• WORK ITEM:
Write each of the records out again exactly.
*** RECORDS SUPPLIED
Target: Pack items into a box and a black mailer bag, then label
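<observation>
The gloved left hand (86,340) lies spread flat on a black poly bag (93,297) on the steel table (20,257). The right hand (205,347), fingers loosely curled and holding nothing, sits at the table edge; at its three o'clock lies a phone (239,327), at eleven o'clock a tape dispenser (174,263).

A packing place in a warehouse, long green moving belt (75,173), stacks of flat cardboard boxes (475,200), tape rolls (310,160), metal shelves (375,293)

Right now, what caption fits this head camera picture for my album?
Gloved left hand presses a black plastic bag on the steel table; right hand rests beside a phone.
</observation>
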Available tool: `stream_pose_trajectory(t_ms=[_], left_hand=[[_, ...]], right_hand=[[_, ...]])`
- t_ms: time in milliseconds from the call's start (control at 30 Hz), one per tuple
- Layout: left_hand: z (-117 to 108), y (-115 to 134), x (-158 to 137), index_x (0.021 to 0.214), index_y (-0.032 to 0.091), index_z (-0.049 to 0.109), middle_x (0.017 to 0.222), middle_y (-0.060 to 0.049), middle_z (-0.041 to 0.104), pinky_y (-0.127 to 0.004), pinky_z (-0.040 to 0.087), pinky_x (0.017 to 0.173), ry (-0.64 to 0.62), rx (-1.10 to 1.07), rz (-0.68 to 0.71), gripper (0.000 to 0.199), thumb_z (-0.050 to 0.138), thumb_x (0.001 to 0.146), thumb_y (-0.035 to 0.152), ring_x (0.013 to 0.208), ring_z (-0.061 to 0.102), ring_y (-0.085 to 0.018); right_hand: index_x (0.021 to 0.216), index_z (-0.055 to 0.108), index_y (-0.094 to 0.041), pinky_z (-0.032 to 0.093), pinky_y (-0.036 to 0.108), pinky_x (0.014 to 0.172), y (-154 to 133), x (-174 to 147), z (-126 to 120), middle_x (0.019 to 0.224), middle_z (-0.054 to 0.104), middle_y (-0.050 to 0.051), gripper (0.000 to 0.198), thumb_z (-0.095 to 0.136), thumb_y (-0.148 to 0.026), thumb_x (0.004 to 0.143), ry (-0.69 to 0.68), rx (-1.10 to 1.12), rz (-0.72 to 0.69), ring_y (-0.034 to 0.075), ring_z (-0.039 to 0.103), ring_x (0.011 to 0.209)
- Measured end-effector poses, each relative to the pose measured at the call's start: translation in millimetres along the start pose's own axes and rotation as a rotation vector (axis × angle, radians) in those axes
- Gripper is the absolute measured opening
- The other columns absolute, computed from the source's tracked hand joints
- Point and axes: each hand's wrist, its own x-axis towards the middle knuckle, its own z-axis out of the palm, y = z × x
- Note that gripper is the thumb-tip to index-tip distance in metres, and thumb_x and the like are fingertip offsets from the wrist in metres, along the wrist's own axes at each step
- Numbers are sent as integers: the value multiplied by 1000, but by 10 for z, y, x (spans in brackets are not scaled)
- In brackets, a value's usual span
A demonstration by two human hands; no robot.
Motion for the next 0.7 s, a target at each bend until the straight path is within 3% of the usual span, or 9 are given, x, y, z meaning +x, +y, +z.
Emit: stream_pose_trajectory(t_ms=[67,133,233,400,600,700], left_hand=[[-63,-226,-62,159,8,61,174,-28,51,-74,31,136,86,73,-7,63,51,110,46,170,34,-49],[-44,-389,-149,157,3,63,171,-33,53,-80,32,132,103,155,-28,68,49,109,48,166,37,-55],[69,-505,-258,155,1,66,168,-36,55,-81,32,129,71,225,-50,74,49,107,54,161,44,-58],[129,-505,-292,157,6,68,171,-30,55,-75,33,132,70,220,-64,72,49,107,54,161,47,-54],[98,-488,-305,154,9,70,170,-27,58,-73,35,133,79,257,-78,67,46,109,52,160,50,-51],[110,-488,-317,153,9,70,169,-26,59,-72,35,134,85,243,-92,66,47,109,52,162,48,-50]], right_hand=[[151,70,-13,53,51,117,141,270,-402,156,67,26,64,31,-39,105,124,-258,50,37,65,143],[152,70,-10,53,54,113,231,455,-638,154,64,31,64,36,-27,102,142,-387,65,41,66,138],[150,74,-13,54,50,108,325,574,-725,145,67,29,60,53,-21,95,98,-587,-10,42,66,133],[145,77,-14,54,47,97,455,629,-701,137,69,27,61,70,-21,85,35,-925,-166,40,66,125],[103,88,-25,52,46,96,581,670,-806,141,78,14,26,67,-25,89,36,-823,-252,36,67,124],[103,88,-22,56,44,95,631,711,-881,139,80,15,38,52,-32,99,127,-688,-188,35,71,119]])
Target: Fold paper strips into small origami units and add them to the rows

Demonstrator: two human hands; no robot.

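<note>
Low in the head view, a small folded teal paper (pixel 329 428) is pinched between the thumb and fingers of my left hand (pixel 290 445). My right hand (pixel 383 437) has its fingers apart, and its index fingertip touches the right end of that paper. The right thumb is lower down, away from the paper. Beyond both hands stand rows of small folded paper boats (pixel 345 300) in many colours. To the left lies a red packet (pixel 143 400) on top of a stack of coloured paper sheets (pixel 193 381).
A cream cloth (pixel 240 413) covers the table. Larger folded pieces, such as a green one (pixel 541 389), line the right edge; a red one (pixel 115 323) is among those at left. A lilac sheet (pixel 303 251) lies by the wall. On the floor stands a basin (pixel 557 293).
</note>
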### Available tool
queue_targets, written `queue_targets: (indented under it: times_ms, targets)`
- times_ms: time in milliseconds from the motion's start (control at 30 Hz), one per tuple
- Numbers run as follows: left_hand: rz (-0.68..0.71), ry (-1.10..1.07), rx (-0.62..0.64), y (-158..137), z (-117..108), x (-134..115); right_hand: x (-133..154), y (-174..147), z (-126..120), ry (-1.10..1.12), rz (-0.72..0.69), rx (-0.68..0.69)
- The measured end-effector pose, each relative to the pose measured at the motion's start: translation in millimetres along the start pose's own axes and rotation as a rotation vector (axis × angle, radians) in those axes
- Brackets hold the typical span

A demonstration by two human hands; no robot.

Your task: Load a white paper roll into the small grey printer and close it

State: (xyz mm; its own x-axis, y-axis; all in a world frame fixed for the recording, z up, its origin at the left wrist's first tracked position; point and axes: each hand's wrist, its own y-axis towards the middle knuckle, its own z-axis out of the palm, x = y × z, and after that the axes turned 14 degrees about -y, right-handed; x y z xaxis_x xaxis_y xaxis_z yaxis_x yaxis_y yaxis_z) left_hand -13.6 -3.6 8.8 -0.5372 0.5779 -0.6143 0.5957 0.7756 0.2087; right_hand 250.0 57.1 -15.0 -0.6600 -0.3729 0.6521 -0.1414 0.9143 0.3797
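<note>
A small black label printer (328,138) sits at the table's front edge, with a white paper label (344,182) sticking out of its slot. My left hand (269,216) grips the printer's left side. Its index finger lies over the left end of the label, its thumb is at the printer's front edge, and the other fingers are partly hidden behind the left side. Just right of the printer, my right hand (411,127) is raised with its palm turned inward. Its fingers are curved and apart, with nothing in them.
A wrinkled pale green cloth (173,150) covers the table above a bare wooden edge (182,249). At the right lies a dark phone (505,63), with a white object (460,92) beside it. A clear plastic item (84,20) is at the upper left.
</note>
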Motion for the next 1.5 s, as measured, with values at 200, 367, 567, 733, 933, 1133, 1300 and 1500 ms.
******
• RESPONSE TO THE TASK:
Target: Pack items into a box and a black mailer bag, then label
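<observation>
The gloved left hand (86,340) lies spread flat on a black poly bag (93,297) on the steel table (20,257). The right hand (205,347), fingers loosely curled and holding nothing, sits at the table edge; at its three o'clock lies a phone (239,327), at eleven o'clock a tape dispenser (174,263).

A packing place in a warehouse, long green moving belt (75,173), stacks of flat cardboard boxes (475,200), tape rolls (310,160), metal shelves (375,293)

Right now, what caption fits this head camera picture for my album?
Gloved left hand presses a black plastic bag on the steel table; right hand rests beside a phone.
</observation>
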Available tool: `stream_pose_trajectory(t_ms=[_], left_hand=[[_, ...]], right_hand=[[_, ...]])`
- t_ms: time in milliseconds from the call's start (control at 30 Hz), one per tuple
- Layout: left_hand: z (-117 to 108), y (-115 to 134), x (-158 to 137), index_x (0.021 to 0.214), index_y (-0.032 to 0.091), index_z (-0.049 to 0.109), middle_x (0.017 to 0.222), middle_y (-0.060 to 0.049), middle_z (-0.041 to 0.104), pinky_y (-0.127 to 0.004), pinky_z (-0.040 to 0.087), pinky_x (0.017 to 0.173), ry (-0.64 to 0.62), rx (-1.10 to 1.07), rz (-0.68 to 0.71), gripper (0.000 to 0.199), thumb_z (-0.050 to 0.138), thumb_x (0.001 to 0.146), thumb_y (-0.035 to 0.152), ring_x (0.013 to 0.208), ring_z (-0.061 to 0.102), ring_y (-0.085 to 0.018); right_hand: index_x (0.021 to 0.216), index_z (-0.055 to 0.108), index_y (-0.094 to 0.041), pinky_z (-0.032 to 0.093), pinky_y (-0.036 to 0.108), pinky_x (0.014 to 0.172), y (-154 to 133), x (-174 to 147), z (-126 to 120), middle_x (0.019 to 0.224), middle_z (-0.054 to 0.104), middle_y (-0.050 to 0.051), gripper (0.000 to 0.198), thumb_z (-0.095 to 0.136), thumb_y (-0.148 to 0.026), thumb_x (0.004 to 0.143), ry (-0.69 to 0.68), rx (-1.10 to 1.12), rz (-0.72 to 0.69), ring_y (-0.034 to 0.075), ring_z (-0.039 to 0.103), ring_x (0.011 to 0.209)
- Measured end-effector poses, each relative to the pose measured at the call's start: translation in millimetres along the start pose's own axes and rotation as a rotation vector (axis × angle, radians) in those axes
- Gripper is the absolute measured opening
- The other columns absolute, computed from the source's tracked hand joints
- Point and axes: each hand's wrist, its own x-axis towards the middle knuckle, its own z-axis out of the palm, y = z × x
- Note that gripper is the thumb-tip to index-tip distance in metres, and thumb_x and the like are fingertip offsets from the wrist in metres, along the wrist's own axes at each step
- Numbers are sent as integers: the value multiplied by 1000, but by 10 for z, y, x (spans in brackets are not scaled)
- In brackets, a value's usual span
A demonstration by two human hands; no robot.
Motion for the next 0.7 s, a target at each bend until the straight path is within 3% of the usual span, or 9 are given, x, y, z meaning +x, +y, +z.
Emit: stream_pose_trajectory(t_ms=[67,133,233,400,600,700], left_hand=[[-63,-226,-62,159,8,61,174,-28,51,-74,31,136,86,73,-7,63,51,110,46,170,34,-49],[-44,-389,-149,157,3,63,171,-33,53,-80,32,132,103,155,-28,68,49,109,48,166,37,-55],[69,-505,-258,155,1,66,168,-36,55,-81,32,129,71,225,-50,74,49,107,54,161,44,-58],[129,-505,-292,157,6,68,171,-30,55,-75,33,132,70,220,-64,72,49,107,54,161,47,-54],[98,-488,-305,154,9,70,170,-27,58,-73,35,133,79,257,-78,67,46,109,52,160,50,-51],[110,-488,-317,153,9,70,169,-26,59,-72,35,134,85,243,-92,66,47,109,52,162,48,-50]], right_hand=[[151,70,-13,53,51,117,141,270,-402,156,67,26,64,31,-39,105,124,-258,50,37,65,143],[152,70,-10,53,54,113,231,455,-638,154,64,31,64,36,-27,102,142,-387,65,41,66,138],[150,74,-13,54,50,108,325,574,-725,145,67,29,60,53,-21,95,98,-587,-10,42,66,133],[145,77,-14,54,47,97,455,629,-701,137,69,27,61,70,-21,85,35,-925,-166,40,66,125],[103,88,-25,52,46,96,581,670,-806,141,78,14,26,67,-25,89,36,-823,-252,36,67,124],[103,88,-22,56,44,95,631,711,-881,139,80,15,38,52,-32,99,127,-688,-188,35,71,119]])
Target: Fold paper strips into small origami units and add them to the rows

Demonstrator: two human hands; no robot.

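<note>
Low in the head view, a small folded teal paper (pixel 329 428) is pinched between the thumb and fingers of my left hand (pixel 290 445). My right hand (pixel 383 437) has its fingers apart, and its index fingertip touches the right end of that paper. The right thumb is lower down, away from the paper. Beyond both hands stand rows of small folded paper boats (pixel 345 300) in many colours. To the left lies a red packet (pixel 143 400) on top of a stack of coloured paper sheets (pixel 193 381).
A cream cloth (pixel 240 413) covers the table. Larger folded pieces, such as a green one (pixel 541 389), line the right edge; a red one (pixel 115 323) is among those at left. A lilac sheet (pixel 303 251) lies by the wall. On the floor stands a basin (pixel 557 293).
</note>
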### Available tool
queue_targets, written `queue_targets: (indented under it: times_ms, targets)`
- times_ms: time in milliseconds from the motion's start (control at 30 Hz), one per tuple
- Numbers run as follows: left_hand: rz (-0.68..0.71), ry (-1.10..1.07), rx (-0.62..0.64), y (-158..137), z (-117..108), x (-134..115); right_hand: x (-133..154), y (-174..147), z (-126..120), ry (-1.10..1.12), rz (-0.72..0.69), rx (-0.68..0.69)
- The measured end-effector pose, each relative to the pose measured at the motion's start: translation in millimetres along the start pose's own axes and rotation as a rotation vector (axis × angle, radians) in those axes
- Brackets hold the typical span

A demonstration by two human hands; no robot.

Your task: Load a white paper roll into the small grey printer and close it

State: (xyz mm; its own x-axis, y-axis; all in a world frame fixed for the recording, z up, its origin at the left wrist's first tracked position; point and axes: each hand's wrist, its own y-axis towards the middle knuckle, its own z-axis out of the palm, x = y × z, and after that the axes turned 14 degrees about -y, right-handed; x y z xaxis_x xaxis_y xaxis_z yaxis_x yaxis_y yaxis_z) left_hand -13.6 -3.6 8.8 -0.5372 0.5779 -0.6143 0.5957 0.7756 0.2087; right_hand 250.0 57.1 -15.0 -0.6600 -0.3729 0.6521 -0.1414 0.9143 0.3797
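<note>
A small black label printer (328,138) sits at the table's front edge, with a white paper label (344,182) sticking out of its slot. My left hand (269,216) grips the printer's left side. Its index finger lies over the left end of the label, its thumb is at the printer's front edge, and the other fingers are partly hidden behind the left side. Just right of the printer, my right hand (411,127) is raised with its palm turned inward. Its fingers are curved and apart, with nothing in them.
A wrinkled pale green cloth (173,150) covers the table above a bare wooden edge (182,249). At the right lies a dark phone (505,63), with a white object (460,92) beside it. A clear plastic item (84,20) is at the upper left.
</note>
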Motion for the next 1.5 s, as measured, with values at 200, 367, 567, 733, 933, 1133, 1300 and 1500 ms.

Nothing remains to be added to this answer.